[Work request]: Please write out the complete listing that follows, exactly as it reads.

------

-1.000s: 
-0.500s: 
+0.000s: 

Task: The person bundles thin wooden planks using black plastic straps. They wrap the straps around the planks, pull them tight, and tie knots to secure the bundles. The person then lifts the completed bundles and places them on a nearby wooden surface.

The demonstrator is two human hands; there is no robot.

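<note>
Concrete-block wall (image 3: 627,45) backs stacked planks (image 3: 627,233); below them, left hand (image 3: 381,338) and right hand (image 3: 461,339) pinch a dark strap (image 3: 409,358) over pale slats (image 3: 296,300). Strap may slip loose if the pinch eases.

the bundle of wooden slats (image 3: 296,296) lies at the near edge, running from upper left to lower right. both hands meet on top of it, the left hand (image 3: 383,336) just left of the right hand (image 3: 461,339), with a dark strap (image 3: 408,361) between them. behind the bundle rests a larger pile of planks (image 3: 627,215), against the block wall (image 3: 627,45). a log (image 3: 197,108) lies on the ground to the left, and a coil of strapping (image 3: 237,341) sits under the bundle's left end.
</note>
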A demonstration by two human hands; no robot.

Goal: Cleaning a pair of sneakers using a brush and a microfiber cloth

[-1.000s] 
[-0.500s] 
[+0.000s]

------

[Reply]:
-1.000s: 
-0.500s: 
+0.000s: 

Task: The person bundles thin wooden planks using black plastic straps. They wrap the straps around the planks, pull them tight, and tie knots to secure the bundles. The person then lifts the completed bundles and places them on a nearby wooden surface.

The demonstrator is two human hands; there is no robot.

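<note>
Concrete-block wall (image 3: 627,45) backs stacked planks (image 3: 627,233); below them, left hand (image 3: 381,338) and right hand (image 3: 461,339) pinch a dark strap (image 3: 409,358) over pale slats (image 3: 296,300). Strap may slip loose if the pinch eases.

the bundle of wooden slats (image 3: 296,296) lies at the near edge, running from upper left to lower right. both hands meet on top of it, the left hand (image 3: 383,336) just left of the right hand (image 3: 461,339), with a dark strap (image 3: 408,361) between them. behind the bundle rests a larger pile of planks (image 3: 627,215), against the block wall (image 3: 627,45). a log (image 3: 197,108) lies on the ground to the left, and a coil of strapping (image 3: 237,341) sits under the bundle's left end.
</note>
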A demonstration by two human hands; no robot.

Goal: Cleaning a pair of sneakers using a brush and a microfiber cloth

[-1.000s] 
[-0.500s] 
[+0.000s]

The answer requires nothing further.